Baxter's issues are the latest a never-ending stream of life-threatening problems stemming from China—tainted toys, toothpaste, tires, pet food—and increase U.S. concerns with suppliers from less-developed countries. Baxter stopped manufacturing Heparin last week; the FDA began reviewing the plant in China on Wednesday. With over 700 Chinese plants producing active ingredients for drugs, Americans rely on their imports for a significant portion of pharmaceutical products. The FDA said Chinese regulators do not inspect plants that produce strictly for export.
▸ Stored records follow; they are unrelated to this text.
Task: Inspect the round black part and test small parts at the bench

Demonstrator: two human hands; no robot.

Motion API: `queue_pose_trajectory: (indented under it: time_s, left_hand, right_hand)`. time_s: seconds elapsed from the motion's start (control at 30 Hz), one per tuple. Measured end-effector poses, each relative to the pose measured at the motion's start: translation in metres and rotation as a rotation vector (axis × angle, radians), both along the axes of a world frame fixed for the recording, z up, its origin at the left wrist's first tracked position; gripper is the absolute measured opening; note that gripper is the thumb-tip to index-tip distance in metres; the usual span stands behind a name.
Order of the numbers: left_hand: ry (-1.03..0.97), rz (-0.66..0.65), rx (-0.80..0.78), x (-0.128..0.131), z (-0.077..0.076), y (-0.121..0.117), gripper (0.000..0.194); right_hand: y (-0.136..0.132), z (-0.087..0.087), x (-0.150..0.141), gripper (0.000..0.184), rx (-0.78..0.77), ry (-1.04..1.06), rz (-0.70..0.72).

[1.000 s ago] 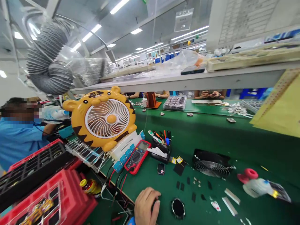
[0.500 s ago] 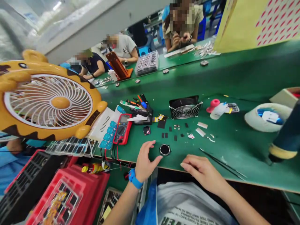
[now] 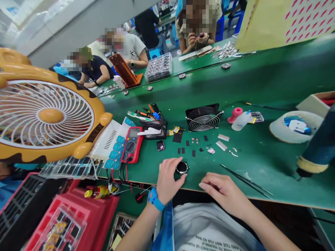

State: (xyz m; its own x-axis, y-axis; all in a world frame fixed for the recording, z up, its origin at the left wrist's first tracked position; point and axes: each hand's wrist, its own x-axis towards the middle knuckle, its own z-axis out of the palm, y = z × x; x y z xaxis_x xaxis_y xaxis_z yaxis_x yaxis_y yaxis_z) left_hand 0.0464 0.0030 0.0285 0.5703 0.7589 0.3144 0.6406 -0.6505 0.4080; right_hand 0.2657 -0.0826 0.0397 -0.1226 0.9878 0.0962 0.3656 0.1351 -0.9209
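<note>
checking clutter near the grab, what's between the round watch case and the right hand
Only bare green mat shows in the head view between the round watch case and the right hand.

The watch [image 3: 181, 167] lies on the table [image 3: 261, 157], near its front edge. The meter [image 3: 132, 144] is at ten o'clock from the watch. The small fan [image 3: 203, 118] is at one o'clock, farther back. The tweezers [image 3: 246, 179] lie at three o'clock. The bowl [image 3: 295, 127] sits far right.

One head-worn camera — looking forward and down, close over the green bench [image 3: 261, 153] edge.
</note>
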Motion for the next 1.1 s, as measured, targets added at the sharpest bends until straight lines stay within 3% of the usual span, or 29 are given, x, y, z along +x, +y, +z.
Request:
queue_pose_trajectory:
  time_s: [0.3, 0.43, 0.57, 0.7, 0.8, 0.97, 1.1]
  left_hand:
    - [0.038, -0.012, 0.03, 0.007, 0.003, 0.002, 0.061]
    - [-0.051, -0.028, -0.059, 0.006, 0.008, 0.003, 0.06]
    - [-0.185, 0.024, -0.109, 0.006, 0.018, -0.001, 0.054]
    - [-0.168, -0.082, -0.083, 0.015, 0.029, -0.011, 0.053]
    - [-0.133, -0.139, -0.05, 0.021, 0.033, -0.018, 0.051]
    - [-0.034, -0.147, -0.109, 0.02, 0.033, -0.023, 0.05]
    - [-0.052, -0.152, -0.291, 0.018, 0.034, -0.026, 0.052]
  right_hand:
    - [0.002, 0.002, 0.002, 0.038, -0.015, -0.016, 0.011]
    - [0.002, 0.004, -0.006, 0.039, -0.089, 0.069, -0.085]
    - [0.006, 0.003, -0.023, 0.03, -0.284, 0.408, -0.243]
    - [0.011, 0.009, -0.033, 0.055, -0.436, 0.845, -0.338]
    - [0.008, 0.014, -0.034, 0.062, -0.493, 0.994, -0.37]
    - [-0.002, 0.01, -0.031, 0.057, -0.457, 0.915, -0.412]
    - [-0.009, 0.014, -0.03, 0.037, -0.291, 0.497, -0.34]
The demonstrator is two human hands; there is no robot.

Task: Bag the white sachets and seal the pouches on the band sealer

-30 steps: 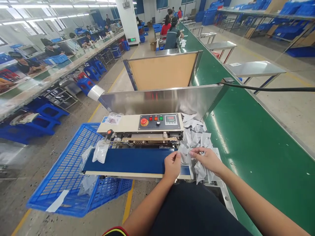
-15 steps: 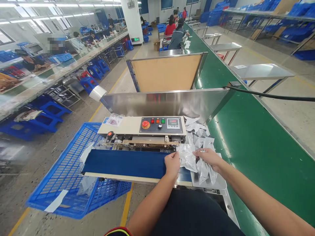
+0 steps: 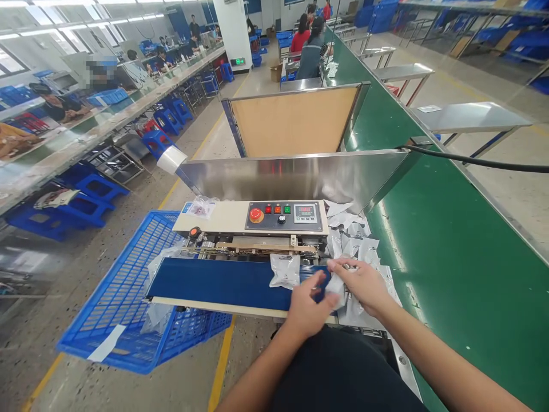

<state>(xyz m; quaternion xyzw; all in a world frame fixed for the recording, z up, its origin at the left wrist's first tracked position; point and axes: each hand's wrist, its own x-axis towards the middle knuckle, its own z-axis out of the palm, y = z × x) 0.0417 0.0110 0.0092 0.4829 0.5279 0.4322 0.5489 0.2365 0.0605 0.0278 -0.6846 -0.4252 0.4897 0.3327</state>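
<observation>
A silver plastic bag [image 3: 285,270] lies on the blue belt [image 3: 218,284] of a band sealer [image 3: 283,217], just left of my hands. My left hand [image 3: 306,306] is over the belt's right end, holding nothing that I can see. Its fingers are close to a second silver bag [image 3: 335,292], which hangs from my right hand [image 3: 357,284]. Those fingers pinch the bag's top edge. Beyond my right hand, a heap of similar bags [image 3: 354,243] lies beside the sealer, partly hidden by the hand.
Left of the sealer, a blue plastic crate [image 3: 128,303] holds several bags. A green conveyor [image 3: 454,269] runs along the right. A steel guard [image 3: 291,177] rises behind the sealer. Co-workers sit farther along the line.
The first silver bag has gone from my left hand and now lies on the blue belt, farther left. My left hand has moved right, towards the bag in my right hand.
</observation>
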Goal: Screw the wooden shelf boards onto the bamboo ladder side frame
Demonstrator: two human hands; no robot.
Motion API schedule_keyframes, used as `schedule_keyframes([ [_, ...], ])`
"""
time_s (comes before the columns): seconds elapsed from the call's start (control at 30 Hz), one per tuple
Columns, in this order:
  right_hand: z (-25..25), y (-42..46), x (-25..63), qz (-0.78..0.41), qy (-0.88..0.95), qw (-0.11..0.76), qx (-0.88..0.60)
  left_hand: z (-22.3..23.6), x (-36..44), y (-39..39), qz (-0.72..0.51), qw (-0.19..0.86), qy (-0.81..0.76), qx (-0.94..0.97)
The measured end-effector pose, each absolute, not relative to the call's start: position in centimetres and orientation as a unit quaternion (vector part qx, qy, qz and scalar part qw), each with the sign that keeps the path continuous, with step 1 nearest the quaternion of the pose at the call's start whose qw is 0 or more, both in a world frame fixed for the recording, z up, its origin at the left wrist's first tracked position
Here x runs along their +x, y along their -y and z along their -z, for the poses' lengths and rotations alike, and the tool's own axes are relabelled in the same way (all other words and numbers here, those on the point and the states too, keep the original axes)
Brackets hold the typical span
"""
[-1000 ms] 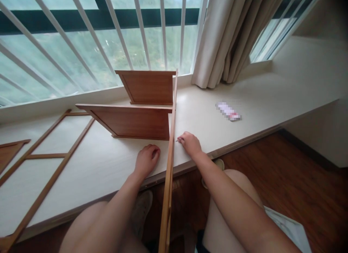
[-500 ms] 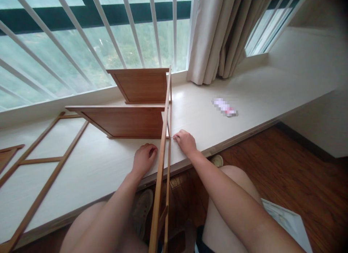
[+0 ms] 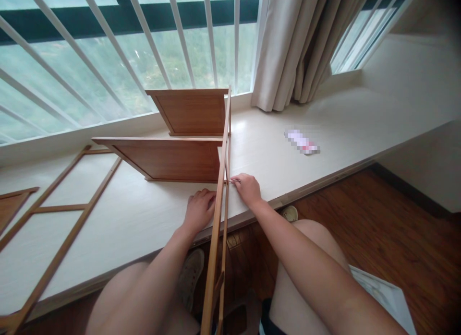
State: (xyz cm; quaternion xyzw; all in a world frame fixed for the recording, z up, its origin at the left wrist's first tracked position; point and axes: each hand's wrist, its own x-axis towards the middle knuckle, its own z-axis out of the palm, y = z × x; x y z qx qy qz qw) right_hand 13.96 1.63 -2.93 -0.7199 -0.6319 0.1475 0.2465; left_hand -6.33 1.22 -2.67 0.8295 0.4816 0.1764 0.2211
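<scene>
A tall wooden ladder-like frame [image 3: 215, 212] stands on edge between my hands, running from the window side down past the ledge's front edge. Two brown wooden panels, a nearer one [image 3: 173, 161] and a farther one [image 3: 200, 112], meet its left side at right angles. My left hand [image 3: 200, 210] is at the frame's left side, fingers curled against the wood, tips partly hidden. On the other side my right hand [image 3: 247, 188] pinches a thin metal piece, too small to name, at the frame where the nearer panel's lower edge meets it.
A second wooden frame [image 3: 68, 208] lies flat on the white window ledge [image 3: 144, 229], with another panel [image 3: 12, 208] at far left. A blurred pink-white item [image 3: 301, 141] lies to the right. Beige curtain [image 3: 284, 52] and barred window stand behind. A white board [image 3: 385, 292] is by my right leg.
My left hand has moved right, up to the frame. My right hand stays at the joint with its pinch. The whole view has shifted slightly.
</scene>
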Motion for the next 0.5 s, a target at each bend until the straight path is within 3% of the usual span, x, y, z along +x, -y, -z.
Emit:
schedule_keyframes([
  [0.13, 3.2, -1.8, 14.4, -0.158, 0.640, 0.253, -0.708, 2.3, -8.0, -2.9, -0.266, 0.235, -0.510, 0.783],
  [0.33, 3.4, -1.8, 14.8, -0.147, 0.655, 0.241, -0.701, 1.5, -14.8, -7.7, -0.493, 0.134, -0.686, 0.518],
  [0.5, 3.0, -1.3, 14.4, -0.113, 0.657, 0.200, -0.718, 2.1, -17.9, -9.6, -0.509, 0.235, -0.693, 0.454],
])
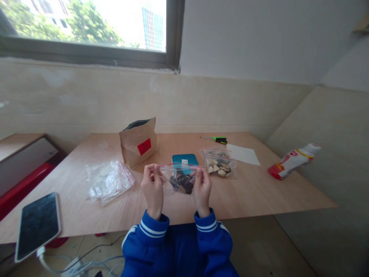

Joseph Acker, president of trade group Synthetic Organic Chemical Manufacturers Association, said quality control falls on Baxter and other firms relying on China for pharmaceuticals. "We have to be sure that the standards that we set in this country are upheld," he said. "If that's not certain, then you just don't buy material from China until they can demonstrate that they can meet our standards.” Dr. Patrick Soon-Shiong, CEO of competing Heparin supplier American Pharmaceutical Products Inc., said his company helped establish procedures and "quality control" to monitor their China suppliers. "The best way to ensure the highest quality of raw material is to have feet on the ground in China who are American-trained and who understand the high level of good manufacturing guidelines with the FDA," he said.
Trouble with Heparin began surfacing in November when cases in Missouri led to a flood of reports about adverse reactions, some serious. Baxter identified nine lots of suspect product, recalling those lots in January. Parkinson said a top priority is to return Heparin to the market. "It's a small product for the industry, but it's significant in terms of its importance to clinical care. We have, as a company, an obligation to the medical and the patient community to get the product available," said Parkinson.